▶ [ABOUT THIS EXERCISE] As the answer, give a copy of each line below that includes the word "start".

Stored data
===============

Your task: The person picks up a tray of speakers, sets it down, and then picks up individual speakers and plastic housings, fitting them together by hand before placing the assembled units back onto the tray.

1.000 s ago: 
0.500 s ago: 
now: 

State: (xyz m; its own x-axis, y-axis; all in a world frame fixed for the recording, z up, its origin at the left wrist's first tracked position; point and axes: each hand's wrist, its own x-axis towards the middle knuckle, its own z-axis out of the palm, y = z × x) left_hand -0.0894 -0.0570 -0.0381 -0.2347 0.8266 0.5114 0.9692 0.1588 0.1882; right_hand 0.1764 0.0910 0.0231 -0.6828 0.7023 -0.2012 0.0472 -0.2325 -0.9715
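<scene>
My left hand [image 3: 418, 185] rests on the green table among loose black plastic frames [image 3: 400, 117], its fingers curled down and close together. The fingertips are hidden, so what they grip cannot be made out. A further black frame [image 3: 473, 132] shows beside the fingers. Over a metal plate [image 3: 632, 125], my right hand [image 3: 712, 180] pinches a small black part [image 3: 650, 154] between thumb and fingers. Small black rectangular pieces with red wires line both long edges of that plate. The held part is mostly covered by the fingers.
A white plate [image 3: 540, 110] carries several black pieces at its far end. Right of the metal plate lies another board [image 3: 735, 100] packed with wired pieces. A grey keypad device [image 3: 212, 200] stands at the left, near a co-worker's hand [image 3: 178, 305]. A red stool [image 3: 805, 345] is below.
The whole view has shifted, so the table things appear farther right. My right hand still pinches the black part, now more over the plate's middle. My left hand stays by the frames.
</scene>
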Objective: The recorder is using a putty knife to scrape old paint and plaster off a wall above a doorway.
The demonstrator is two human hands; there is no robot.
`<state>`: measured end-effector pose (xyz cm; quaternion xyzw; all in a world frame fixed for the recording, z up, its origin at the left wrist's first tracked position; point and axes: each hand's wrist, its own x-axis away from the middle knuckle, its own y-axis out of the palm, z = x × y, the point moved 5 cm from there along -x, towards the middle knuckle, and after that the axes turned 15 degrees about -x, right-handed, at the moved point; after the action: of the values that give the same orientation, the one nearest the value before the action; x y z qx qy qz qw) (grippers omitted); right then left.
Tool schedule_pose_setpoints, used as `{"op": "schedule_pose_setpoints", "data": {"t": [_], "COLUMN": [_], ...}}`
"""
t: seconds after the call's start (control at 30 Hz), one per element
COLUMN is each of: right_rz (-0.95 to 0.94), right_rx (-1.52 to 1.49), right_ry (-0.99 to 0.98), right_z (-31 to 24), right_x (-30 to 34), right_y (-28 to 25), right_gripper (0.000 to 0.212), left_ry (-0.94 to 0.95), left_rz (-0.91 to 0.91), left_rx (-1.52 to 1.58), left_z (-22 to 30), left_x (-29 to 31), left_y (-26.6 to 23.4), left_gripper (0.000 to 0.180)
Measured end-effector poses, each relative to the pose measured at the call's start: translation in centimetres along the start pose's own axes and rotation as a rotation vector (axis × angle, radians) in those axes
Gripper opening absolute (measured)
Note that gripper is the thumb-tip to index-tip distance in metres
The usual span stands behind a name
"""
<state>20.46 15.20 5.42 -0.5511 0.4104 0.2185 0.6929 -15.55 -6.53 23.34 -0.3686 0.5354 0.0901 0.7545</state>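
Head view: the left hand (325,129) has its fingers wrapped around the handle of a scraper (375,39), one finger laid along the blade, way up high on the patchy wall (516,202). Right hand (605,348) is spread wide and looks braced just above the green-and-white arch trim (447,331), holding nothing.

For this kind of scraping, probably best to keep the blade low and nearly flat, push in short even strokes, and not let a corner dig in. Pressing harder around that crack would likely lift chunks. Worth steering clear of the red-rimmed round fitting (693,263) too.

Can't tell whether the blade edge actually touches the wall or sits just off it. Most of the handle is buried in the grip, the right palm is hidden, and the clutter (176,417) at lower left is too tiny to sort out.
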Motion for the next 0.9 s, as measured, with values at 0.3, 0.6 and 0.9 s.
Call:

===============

▶ [SOLUTION FOR THIS TASK]
t: seconds after the call's start (control at 30 Hz), one per element
Measured end-effector poses, each relative to the pose measured at the call's start: translation in centimetres along the start pose's own axes and rotation as a rotation vector (axis × angle, radians) in those axes

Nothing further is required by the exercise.